Ukrainian banks set different exchange rates for currency exchange in Ukraine and card transactions, and the fight against the negative consequences of this move began almost immediately. There was no shortage of so-called “card tourism”, but the NBU responded by lifting restrictions on the sale of cash and debiting accounts when paying with hryvnia cards abroad, as well as lowering the monthly limit – the equivalent of 100 withdrawals from one thousand to 50 thousand coins there. (You can continue to pay for goods, works and services without restrictions.) Thus, the NBU gave banks the opportunity to compete with “exchangers”.
As of June 27, the cash exchange rate for the dollar remained about 10% higher than the official non-cash rate, and today it turns out that the NBU alone cannot solve this problem. Reports that the NBU should let the hryvnia “float”, to put it mildly, are premature. The all-out war continues, the lion’s share of Ukrainian exports has stopped, there are no more transfers of workers, and there are no high profits from the export of grain and mineral products.

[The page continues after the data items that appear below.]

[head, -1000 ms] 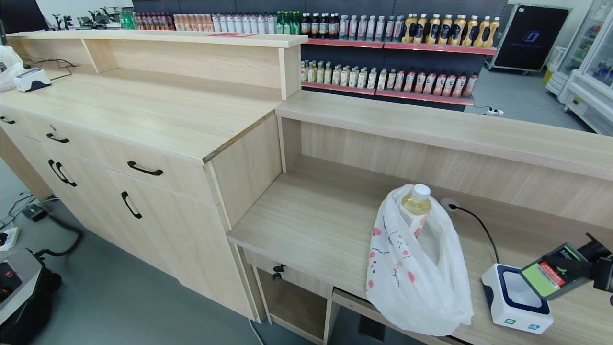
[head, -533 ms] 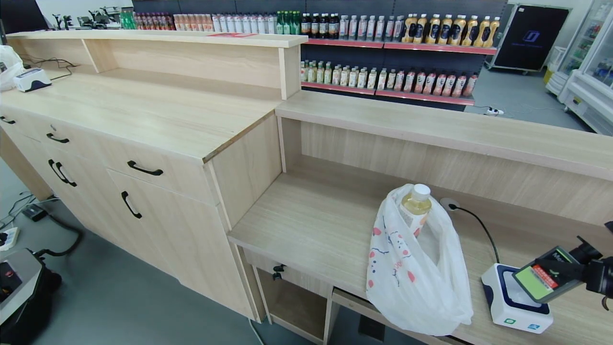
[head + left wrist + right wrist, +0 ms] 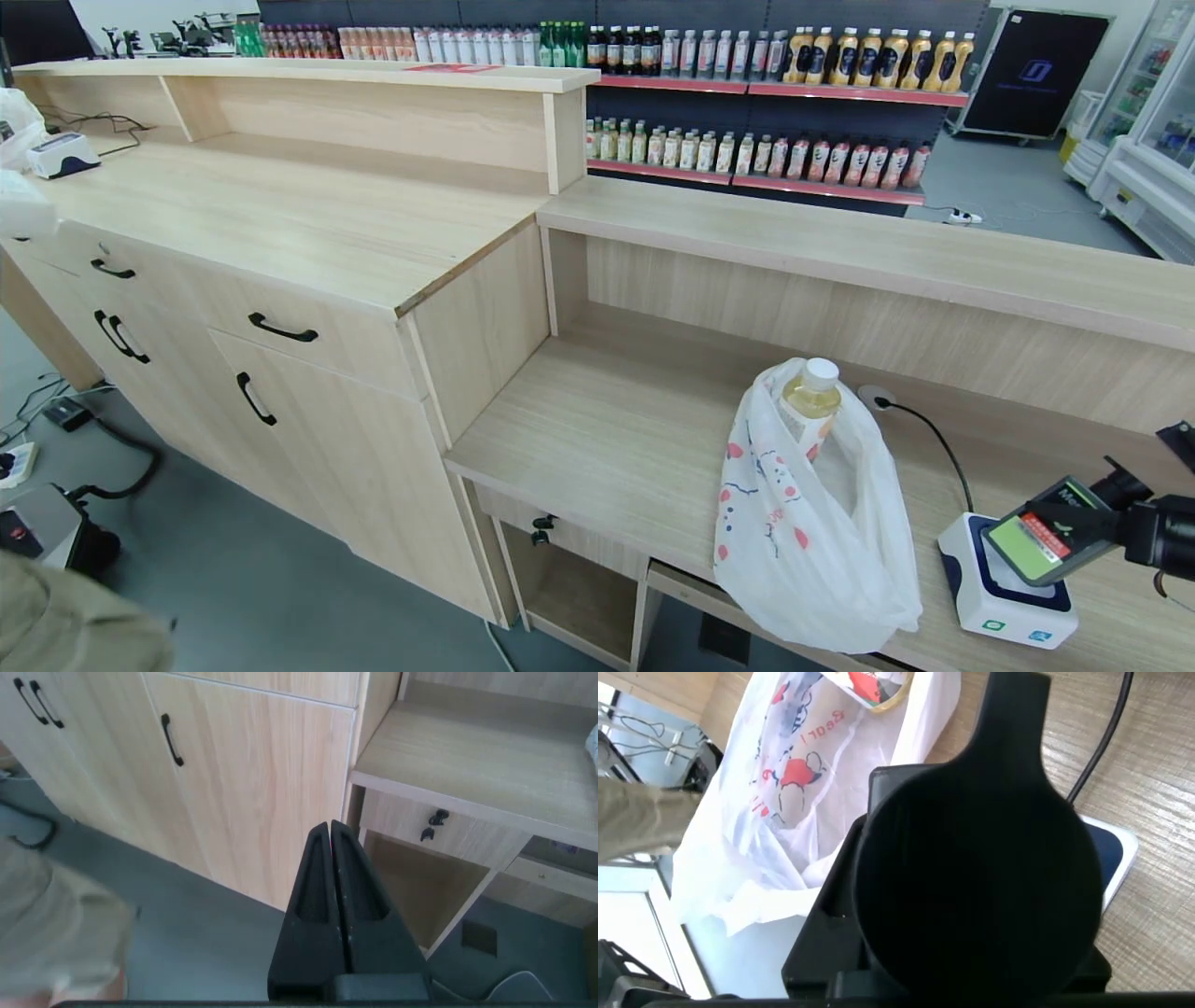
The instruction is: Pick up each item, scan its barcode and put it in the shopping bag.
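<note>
Head view, lower counter (image 3: pixel 607 429). My right claw (image 3: pixel 1083 527) enters from 3 o'clock and is clamped on the green item (image 3: pixel 1032 546), a flat-looking pack with a red label on its green face. I hold the item tilted, its free end pointing to 9 o'clock. It hangs directly over the dark window of the scanner (image 3: pixel 1013 611); whether the two touch cannot be told.

The scanner, a white box with a dark blue top, stands on the counter at 3 o'clock from the shopping bag (image 3: pixel 803 551), just beside it. A black cable (image 3: pixel 938 448) runs from the scanner toward 11 o'clock and ends at a round port in the counter, just behind the bag.

The shopping bag, white plastic with red and blue prints, stands slumped near the counter's front edge with its mouth open upward. A bottle (image 3: pixel 810 397) of yellow drink with a white cap stands upright inside, its cap and shoulder clear of the rim at the bag's 12 o'clock.

Right wrist view. A dark rounded shape sits close to the lens. The printed bag and a corner of the scanner lie beyond it.

Left wrist view. My left claw (image 3: pixel 334 896) has its fingers pressed together with nothing between them. It hangs above the grey floor (image 3: pixel 187 905), in front of the wooden cabinet (image 3: pixel 252 775) with black handles, well apart from bag and scanner.
</note>
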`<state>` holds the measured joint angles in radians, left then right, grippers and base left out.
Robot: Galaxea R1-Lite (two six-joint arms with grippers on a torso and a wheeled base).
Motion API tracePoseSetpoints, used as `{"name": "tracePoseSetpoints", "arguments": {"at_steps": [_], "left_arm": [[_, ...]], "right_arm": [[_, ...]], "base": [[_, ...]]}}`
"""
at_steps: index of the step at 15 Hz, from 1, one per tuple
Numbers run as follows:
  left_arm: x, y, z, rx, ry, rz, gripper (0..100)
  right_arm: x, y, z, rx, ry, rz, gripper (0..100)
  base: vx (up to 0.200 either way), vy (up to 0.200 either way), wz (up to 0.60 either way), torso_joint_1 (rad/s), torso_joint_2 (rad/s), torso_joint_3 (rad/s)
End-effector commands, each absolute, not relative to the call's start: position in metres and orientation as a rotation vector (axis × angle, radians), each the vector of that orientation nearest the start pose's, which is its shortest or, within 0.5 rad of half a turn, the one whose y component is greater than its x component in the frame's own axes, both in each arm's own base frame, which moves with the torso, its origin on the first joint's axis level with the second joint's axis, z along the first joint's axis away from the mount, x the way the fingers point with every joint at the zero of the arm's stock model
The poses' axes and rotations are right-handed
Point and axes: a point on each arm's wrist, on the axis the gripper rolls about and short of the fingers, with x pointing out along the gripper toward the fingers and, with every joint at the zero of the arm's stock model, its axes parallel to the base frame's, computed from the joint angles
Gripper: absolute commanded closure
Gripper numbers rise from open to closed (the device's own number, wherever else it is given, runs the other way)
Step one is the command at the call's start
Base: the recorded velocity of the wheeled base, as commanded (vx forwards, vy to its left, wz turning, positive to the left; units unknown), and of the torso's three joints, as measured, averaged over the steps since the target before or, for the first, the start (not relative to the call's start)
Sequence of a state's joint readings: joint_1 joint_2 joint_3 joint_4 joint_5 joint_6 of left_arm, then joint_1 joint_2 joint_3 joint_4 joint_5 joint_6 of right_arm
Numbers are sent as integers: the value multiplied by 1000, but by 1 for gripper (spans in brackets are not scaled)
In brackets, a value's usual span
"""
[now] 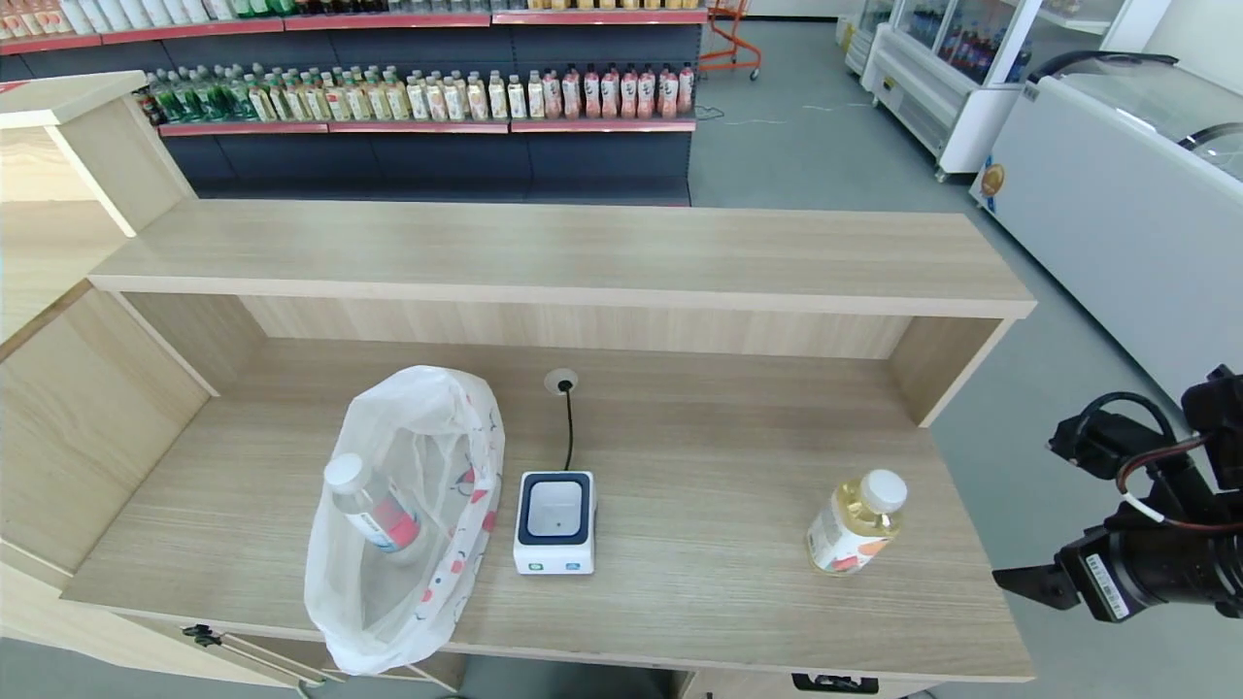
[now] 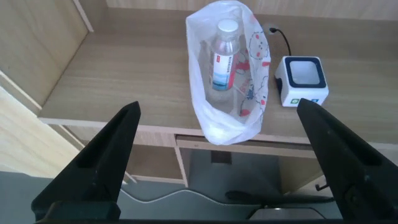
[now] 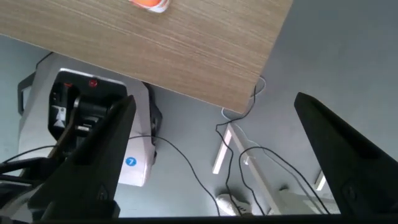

Maintaining an artificially low exchange rate for the dollar creates negative expectations about the hryvnia: at current prices, sellers take into account the market price, and not the rate of the “National Bank”. Perhaps the only way out is to carefully converge monetary and non-cash prices. The regulator makes a lot of efforts to approximate the monetary and non-cash exchange rates, but the demand of the population for the cash currency prevents this.
“Given the specifics of the money market, the convergence process is progressive and slow,” said financial analyst Vitaly Chabran diplomatically. This brings us back to the problems of economic factors.
“I see a problem in the fact that the demand for the currency is increasing, and the NBU is increasing the sale of reserves every month. I will think about the problem from this angle: what to do to motivate individuals and companies to buy less foreign currency,” said Olena Bilan, chief economist at Dragon. Capital, here it is not only about exchange rate policy and restrictions, but also about the entire economic policy.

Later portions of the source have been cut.